In the material below, find each line with the string "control" and copy it.
Top of Dataset content
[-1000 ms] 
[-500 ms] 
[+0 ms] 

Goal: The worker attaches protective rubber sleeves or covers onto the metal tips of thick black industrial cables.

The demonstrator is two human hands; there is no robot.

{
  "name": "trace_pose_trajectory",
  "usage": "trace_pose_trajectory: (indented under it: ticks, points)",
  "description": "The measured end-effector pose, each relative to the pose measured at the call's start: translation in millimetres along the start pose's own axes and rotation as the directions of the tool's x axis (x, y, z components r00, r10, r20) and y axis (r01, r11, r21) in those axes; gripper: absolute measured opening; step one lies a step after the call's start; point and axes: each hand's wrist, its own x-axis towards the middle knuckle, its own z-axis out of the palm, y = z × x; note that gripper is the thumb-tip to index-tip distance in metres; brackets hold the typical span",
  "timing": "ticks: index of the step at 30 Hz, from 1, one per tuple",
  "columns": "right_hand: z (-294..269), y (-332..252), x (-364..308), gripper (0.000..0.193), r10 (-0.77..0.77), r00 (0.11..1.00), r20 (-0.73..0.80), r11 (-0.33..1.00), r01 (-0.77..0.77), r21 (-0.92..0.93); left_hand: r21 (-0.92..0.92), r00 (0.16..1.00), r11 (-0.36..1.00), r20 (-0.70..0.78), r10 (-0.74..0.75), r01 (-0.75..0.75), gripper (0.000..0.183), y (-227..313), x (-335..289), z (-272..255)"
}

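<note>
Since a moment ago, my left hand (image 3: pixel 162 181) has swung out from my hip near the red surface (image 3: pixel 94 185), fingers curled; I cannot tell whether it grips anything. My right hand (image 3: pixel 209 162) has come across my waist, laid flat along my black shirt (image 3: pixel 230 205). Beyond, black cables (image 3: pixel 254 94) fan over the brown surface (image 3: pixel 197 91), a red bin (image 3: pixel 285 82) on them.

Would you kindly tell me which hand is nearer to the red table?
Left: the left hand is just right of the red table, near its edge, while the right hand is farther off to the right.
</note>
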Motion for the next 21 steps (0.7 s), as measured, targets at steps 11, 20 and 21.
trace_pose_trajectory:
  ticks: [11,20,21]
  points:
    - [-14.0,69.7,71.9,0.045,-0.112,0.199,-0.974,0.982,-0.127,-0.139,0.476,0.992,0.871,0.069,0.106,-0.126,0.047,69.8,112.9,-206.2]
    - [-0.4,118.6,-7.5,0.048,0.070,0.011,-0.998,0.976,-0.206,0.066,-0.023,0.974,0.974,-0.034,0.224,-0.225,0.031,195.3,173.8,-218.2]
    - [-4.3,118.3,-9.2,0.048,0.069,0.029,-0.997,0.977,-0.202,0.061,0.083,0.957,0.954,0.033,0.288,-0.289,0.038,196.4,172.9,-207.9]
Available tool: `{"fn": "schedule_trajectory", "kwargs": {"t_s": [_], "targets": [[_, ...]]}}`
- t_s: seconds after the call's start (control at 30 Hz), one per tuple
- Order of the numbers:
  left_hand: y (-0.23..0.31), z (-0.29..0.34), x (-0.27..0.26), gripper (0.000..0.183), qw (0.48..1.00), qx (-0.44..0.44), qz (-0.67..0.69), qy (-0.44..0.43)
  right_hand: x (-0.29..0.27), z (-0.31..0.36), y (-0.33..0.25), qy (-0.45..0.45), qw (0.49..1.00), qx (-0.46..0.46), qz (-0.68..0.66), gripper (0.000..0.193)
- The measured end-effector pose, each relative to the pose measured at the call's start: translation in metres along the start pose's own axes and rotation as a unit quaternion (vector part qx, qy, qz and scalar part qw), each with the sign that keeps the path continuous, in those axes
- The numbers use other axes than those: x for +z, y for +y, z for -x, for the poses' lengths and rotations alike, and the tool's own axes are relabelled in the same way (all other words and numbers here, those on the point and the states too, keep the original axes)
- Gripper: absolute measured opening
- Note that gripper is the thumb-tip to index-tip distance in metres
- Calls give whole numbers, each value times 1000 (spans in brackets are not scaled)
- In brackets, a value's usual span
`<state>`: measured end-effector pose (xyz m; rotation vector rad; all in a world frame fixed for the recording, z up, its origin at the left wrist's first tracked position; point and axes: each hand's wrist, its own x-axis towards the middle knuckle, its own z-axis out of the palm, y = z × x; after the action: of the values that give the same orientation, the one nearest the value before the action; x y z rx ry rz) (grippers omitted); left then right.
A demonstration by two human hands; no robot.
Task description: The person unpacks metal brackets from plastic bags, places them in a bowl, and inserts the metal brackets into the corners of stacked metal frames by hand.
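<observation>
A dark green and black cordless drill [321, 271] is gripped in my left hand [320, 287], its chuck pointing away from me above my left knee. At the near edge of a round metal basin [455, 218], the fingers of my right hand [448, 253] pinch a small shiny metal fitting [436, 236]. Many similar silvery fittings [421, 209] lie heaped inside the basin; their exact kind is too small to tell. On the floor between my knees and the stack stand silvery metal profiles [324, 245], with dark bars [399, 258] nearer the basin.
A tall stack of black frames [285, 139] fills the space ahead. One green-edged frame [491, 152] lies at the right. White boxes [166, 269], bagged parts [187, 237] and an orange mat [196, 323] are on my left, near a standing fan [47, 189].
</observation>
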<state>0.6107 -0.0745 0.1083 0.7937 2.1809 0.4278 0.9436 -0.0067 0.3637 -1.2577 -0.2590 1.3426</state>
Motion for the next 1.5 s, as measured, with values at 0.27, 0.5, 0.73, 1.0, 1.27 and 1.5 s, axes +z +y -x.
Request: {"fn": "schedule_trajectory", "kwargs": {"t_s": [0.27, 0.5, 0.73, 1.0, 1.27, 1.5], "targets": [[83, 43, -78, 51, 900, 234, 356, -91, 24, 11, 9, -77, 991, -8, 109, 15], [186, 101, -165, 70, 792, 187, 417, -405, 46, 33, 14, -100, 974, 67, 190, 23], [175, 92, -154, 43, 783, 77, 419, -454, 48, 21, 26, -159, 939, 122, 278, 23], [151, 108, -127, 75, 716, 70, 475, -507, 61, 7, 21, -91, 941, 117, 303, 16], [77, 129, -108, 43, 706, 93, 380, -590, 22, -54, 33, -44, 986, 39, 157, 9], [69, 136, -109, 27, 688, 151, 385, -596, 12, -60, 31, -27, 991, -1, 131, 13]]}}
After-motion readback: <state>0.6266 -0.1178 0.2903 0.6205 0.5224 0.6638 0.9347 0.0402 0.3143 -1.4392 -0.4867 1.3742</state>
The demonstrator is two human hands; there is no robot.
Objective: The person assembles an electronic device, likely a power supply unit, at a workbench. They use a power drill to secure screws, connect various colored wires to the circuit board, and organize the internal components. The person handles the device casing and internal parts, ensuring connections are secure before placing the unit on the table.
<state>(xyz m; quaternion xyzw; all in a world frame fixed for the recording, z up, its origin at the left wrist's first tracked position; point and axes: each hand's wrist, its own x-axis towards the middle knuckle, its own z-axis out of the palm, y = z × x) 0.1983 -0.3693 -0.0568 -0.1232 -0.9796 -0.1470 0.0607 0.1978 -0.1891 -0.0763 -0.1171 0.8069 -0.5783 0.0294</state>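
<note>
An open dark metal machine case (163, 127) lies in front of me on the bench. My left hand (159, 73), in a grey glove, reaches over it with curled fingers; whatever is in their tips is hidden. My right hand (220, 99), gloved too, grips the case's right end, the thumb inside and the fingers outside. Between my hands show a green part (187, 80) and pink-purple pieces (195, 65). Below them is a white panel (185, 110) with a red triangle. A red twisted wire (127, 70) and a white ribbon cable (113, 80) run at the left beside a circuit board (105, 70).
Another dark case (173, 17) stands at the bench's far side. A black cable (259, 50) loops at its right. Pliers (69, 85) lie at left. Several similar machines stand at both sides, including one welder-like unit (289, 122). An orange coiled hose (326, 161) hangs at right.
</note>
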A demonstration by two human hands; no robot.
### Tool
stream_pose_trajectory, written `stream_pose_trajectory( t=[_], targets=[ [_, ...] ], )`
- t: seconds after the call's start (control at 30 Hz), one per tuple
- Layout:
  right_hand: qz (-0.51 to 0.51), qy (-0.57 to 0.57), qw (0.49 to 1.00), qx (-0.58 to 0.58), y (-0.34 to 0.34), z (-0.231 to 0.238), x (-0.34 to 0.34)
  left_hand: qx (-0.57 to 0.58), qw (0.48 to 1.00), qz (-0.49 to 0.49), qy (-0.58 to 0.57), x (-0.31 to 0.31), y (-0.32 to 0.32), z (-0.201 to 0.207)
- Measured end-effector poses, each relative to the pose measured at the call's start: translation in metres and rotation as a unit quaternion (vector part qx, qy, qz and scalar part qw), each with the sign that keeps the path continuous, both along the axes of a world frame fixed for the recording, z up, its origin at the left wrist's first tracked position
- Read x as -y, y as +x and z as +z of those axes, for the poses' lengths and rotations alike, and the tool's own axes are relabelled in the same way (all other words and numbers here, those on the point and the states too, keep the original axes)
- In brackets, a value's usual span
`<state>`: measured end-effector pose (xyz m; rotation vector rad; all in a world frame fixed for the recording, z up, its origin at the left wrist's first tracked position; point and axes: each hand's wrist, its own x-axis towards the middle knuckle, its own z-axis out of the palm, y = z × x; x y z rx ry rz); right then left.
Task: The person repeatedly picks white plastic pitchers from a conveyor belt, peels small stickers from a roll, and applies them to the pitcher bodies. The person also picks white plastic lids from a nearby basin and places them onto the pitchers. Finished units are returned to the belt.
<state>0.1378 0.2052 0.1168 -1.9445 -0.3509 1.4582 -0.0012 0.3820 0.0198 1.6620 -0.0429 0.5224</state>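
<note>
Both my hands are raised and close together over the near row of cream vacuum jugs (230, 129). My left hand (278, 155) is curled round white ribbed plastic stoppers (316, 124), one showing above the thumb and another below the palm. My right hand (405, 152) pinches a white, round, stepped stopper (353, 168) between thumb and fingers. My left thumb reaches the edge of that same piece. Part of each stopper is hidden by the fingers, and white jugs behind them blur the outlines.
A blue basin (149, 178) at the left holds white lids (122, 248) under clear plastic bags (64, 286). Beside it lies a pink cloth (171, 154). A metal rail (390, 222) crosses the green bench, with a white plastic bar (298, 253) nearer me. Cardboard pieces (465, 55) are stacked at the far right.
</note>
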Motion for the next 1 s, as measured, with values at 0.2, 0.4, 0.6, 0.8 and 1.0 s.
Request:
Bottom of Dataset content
Response ::
- t_s: seconds after the call's start (control at 30 Hz), one per tuple
- t: seconds after the call's start (control at 30 Hz), one per tuple

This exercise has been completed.